J.R. Que faudrait-il mettre en place ou privilégier dans les églises pour favoriser ce qui te tient à cœur? Qu’est-ce que le service commun ‘hommes-femmes’ apporte ou apporterait à ton ministère?

Pour la première question, ce qui me tient à cœur c’est de ne pas saucissonner l’être humain, le psy d’un côté et le spirituel de l’autre ;  de donner la parole à des personnes qui ont des approches et des sensibilités différentes parce que nous sommes complémentaires.

Concernant le service commun homme-femme, je travaille dans deux associations chrétiennes de relation d’aide  dans lesquelles les équipes sont mixtes et c’est véritablement un plus parce que les sensibilités masculines et féminines sont différentes. Les Églises seraient enrichies de cette ouverture.
Je n’ai jamais eu de problèmes avec ma place ou avec le désir d’une place particulière, que ce soit par rapport à un homme ou dans l’Église. Je trouve que la bonne place vient à soi, cela peut être le cas dans l’Église, ou sinon, ailleurs. C’est d’ailleurs ce qui s’est passé dans un premier temps!  Je n’ai aucun problème avec l’imperfection des Églises et je ne recherche pas l’Église idéale. Pour moi, l’Église est formée d’êtres humains en chemin qui ont conscience d’être en chemin et je suis à l’aise avec des chrétiens de tous milieux ! En fait, l’Église idéale n’existe pas !

Un grand merci à toi, Yolande, pour le temps qui tu as pris pour Servir Ensemble et pour ton témoignage!

 

Joëlle Sutter-Razanajohary est pasteure de la Fédération des Églises Évangéliques Baptistes de France dont elle a été Secrétaire Général de 2020 à 2023. Elle est la fondatrice du blog 'Servir Ensemble'. Elle est également autrice de livres ("Qui nous roulera la pierre?", Empreinte, 2018; "Une invitation à la danse. La métaphore conjugale dans la Bible" Olivetan, Mai 2021) et de nombreux articles.
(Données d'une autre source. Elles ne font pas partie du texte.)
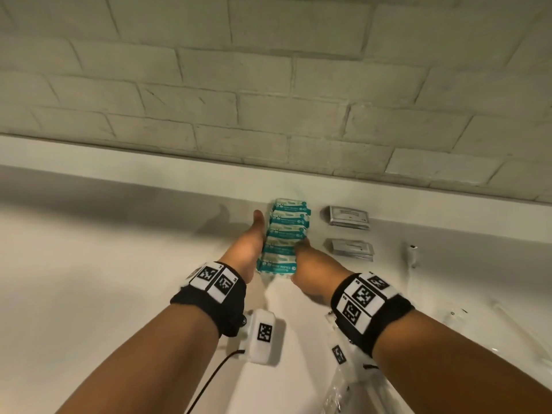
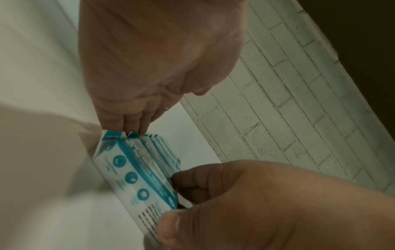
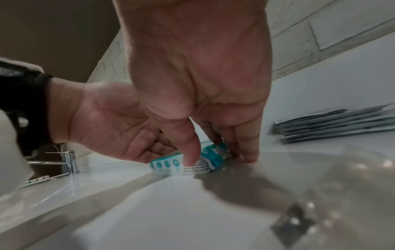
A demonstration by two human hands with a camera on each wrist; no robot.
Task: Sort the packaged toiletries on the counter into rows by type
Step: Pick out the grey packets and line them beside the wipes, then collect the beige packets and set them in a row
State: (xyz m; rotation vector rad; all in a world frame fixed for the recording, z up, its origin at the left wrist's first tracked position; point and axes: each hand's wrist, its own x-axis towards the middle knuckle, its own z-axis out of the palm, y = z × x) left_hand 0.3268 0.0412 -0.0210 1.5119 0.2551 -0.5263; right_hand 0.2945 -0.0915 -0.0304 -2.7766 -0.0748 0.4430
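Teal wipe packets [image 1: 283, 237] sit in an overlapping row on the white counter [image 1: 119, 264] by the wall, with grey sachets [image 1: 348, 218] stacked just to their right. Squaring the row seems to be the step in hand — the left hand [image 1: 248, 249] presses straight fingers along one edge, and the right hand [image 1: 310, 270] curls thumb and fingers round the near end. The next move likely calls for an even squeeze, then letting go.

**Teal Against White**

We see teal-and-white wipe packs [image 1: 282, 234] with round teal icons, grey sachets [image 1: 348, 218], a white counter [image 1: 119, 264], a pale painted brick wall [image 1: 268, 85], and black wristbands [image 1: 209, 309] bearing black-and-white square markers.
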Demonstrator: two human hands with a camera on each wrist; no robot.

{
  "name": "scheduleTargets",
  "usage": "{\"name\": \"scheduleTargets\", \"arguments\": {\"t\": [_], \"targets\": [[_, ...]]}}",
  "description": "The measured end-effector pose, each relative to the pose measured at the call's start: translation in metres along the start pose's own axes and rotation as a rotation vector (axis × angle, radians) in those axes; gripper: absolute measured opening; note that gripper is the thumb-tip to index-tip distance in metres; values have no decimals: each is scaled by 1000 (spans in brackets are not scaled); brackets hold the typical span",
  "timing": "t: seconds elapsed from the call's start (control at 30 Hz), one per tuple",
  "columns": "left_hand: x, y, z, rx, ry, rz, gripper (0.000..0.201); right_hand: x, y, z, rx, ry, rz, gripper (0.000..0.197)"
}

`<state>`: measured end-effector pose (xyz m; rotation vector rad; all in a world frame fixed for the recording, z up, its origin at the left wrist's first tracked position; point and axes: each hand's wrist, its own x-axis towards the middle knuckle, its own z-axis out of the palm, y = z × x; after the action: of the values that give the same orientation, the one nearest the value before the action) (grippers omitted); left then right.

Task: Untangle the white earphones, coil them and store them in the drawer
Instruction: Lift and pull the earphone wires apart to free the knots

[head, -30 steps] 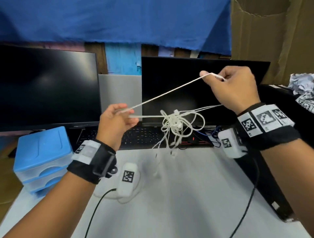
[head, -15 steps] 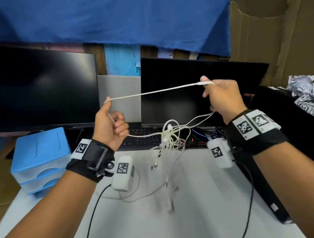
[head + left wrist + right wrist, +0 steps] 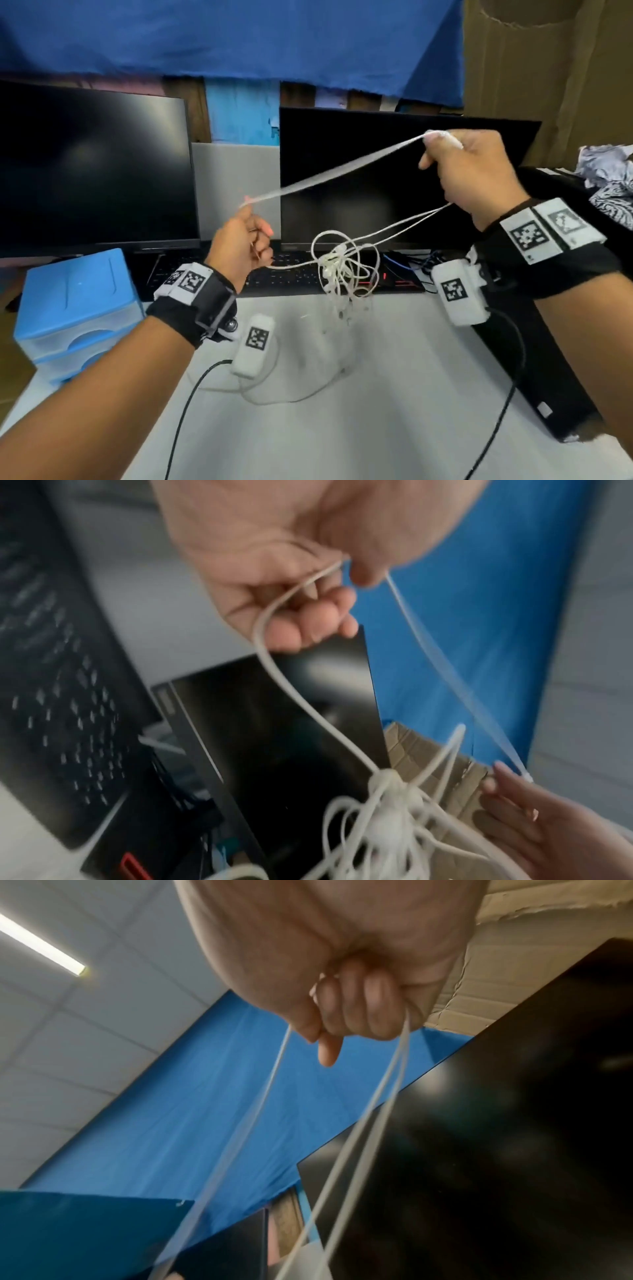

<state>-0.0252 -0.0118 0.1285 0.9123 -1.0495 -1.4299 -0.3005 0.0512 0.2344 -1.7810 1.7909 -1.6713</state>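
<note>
Head view: left hand (image 3: 239,246) fingers curled, pinching white earphones (image 3: 342,270) cord; right hand (image 3: 476,174) at two o'clock, clamped on cord's far end. Taut strand between; tangled knot hanging below centre, above table (image 3: 394,394). Blue drawer unit (image 3: 75,308) at eight o'clock.

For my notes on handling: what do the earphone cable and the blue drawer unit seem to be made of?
Earphone cable: likely soft rubbery plastic, matte white; it bends into loose loops and knots.
Drawer unit: probably hard moulded plastic, smooth blue top, paler translucent-looking drawer fronts.
</note>
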Motion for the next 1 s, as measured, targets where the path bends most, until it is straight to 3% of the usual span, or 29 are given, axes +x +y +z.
{"name": "scheduleTargets", "arguments": {"t": [0.07,0.13,0.2,0.23,0.3,0.37,0.4,0.47,0.57,0.63,0.7,0.83,1.0], "targets": [[1,-2,-8,-179,-62,-63,77,4,3,-6,43,-20,35,44],[-4,-2,-7,-310,-156,-117,86,0,-4,-3,303,-83,241,54],[-10,-2,1,-335,-246,-186,82,-10,-10,5,576,-325,500,70],[-11,0,5,-305,-268,-197,79,-15,-10,12,547,-431,553,76],[-7,3,4,-146,-202,-111,69,-22,-1,24,215,-488,457,80],[-4,7,3,94,-126,8,53,-19,1,24,23,-333,310,77],[-5,7,4,256,-149,48,44,-15,1,22,104,-275,341,74],[-14,-3,11,579,-317,87,41,-8,-5,21,354,-295,429,67],[-24,-27,22,869,-569,119,36,-9,-13,24,439,-345,427,64],[-24,-38,24,872,-523,159,17,-9,-18,21,434,-370,411,62],[-21,-42,21,784,-448,154,12,-9,-16,13,434,-447,424,60],[-22,-33,13,577,-348,43,24,-26,8,3,271,-614,431,47],[-27,-24,12,423,-352,14,32,-58,64,19,-453,-612,435,37]]}}
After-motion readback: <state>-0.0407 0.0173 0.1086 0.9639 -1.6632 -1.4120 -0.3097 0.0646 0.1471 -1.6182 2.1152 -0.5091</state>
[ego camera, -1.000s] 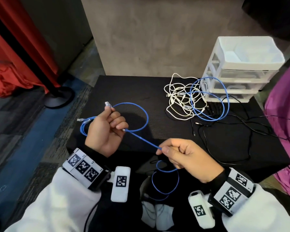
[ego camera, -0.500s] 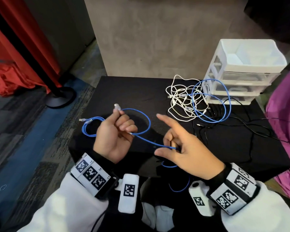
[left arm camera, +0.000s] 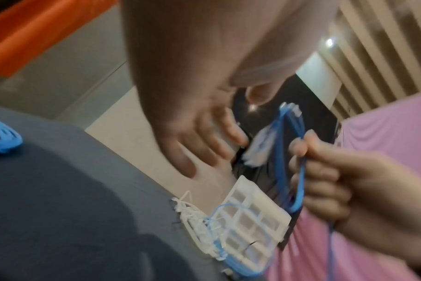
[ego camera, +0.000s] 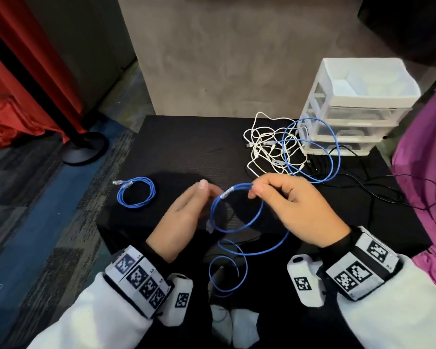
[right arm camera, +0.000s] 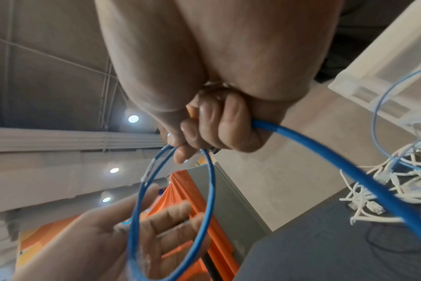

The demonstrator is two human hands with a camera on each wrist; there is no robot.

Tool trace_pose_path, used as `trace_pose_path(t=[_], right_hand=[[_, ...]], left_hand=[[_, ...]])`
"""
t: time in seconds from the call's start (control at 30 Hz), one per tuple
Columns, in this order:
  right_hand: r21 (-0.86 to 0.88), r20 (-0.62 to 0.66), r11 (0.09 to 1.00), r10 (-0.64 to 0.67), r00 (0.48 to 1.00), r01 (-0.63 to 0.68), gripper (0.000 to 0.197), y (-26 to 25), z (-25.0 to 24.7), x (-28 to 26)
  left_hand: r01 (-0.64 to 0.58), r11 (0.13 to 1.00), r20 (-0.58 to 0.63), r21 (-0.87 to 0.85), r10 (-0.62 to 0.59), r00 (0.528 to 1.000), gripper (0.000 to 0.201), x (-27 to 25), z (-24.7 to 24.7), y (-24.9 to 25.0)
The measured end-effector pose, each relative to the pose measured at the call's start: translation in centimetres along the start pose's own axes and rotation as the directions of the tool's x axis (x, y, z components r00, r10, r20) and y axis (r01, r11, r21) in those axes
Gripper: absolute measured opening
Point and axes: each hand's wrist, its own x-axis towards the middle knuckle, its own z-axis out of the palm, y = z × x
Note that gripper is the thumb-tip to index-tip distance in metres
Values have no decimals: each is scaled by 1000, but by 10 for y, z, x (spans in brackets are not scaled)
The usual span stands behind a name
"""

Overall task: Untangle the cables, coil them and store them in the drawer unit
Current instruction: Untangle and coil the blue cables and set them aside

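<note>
One blue cable (ego camera: pixel 239 217) is in hand, with a first loop formed in the air just above the near edge of the black table (ego camera: pixel 186 142). The right hand (ego camera: pixel 295 210) pinches the top of that loop between thumb and curled fingers; the left hand (ego camera: pixel 186 217) is spread, fingers straight, just beside the loop at its nine o'clock and gripping nothing. From the pinch the slack drops toward six o'clock, curling twice below the hands. The coming wrap, I judge, turns on this: the free length hangs straight down under the right hand, so the empty left hand is the one placed to gather it up into the loop. A finished blue coil (ego camera: pixel 136 191) lies flat at ten o'clock from the hands. The tangle of white and blue cables (ego camera: pixel 282 149) sits at one o'clock, touching the drawer unit (ego camera: pixel 363 107).
</note>
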Motion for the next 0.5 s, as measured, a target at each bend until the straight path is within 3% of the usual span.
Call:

5 comments on “Yolande Ziegler-Schwab, psy et coach de vie

  1. georgette giffon

    Merci pour ces témoignages de femmes qui ont décidé de suivre le Christ

    Télécharger Outlook pour Android

    ________________________________

  2. Claire Poujol

    Bonjour Yolande et merci à Joëlle pour cette interview très intéressante !

  3. KASEMIERCZAK Jean-Pierre

    Merci Joëlle pour cet interwiew. Il existe en France l’ACC : l’Association des Conseillers Chretiens, qui regroupe des personnes pratiquant la Relation d’Aide Chrétienne. http://acc-france.fr

  4. Claire Poujol

    Je signale pour ceux que cela pourrait intéresser qu’il y a une convention de ressourcement pour les personnes qui oeuvrent dans la relation d’aide chrétienne. les renseignements se trouvent sur le site qu’ a signalé Jean-Pierre et c’est en avril 18. Jacques y sera. Bien a vous.